Cette initiative s’inscrit dans la mise en œuvre des orientations du Président de la République, Bassirou Diomaye Diakhar Faye, relatives à la création de comités sectoriels chargés de renforcer le dialogue et la concertation dans les différents sous-secteurs.
Depuis plusieurs années, l’enseignement supérieur sénégalais, pourtant reconnu pour la qualité de ses ressources humaines et de sa production académique, est confronté à des crises répétitives. Grèves, manifestations et épisodes de violences physiques et verbales ont régulièrement perturbé le calendrier universitaire, affectant l’image et l’efficacité du système.
Pour le ministre, la mise en place de ce cadre de concertation apparaît comme une nécessité impérieuse. « Dans le contexte des crises récurrentes qui affectent nos universités publiques, ce comité devient plus que nécessaire en raison du rôle central qu’il est appelé à jouer », a-t-il souligné. Convaincu de la pertinence des profils réunis, il estime que cette instance pourra contribuer efficacement à la pacification des espaces académiques.
Le président du Haut Conseil du Dialogue social, également présent à la cérémonie, a assuré du soutien de son institution. Celle-ci entend accompagner les acteurs sociaux dans la prévention, la gestion et la résolution des conflits, à travers la formation, la sensibilisation et la mise en place de mécanismes adaptés de dialogue social aux niveaux national et sectoriel.

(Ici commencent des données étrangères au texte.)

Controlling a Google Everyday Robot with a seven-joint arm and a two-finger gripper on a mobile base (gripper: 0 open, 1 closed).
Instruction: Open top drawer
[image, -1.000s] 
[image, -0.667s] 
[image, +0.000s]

Au-delà de la gestion des tensions, l’objectif affiché est de restaurer durablement un climat social apaisé, condition essentielle à la pleine réalisation des missions des établissements publics d’enseignement supérieur : formation, recherche et innovation, insertion des étudiants et service à la communauté.
Avec cette nouvelle instance, les autorités misent sur le dialogue structuré pour sortir durablement l’université sénégalaise des cycles de crise et rétablir la confiance au sein de la communauté académique.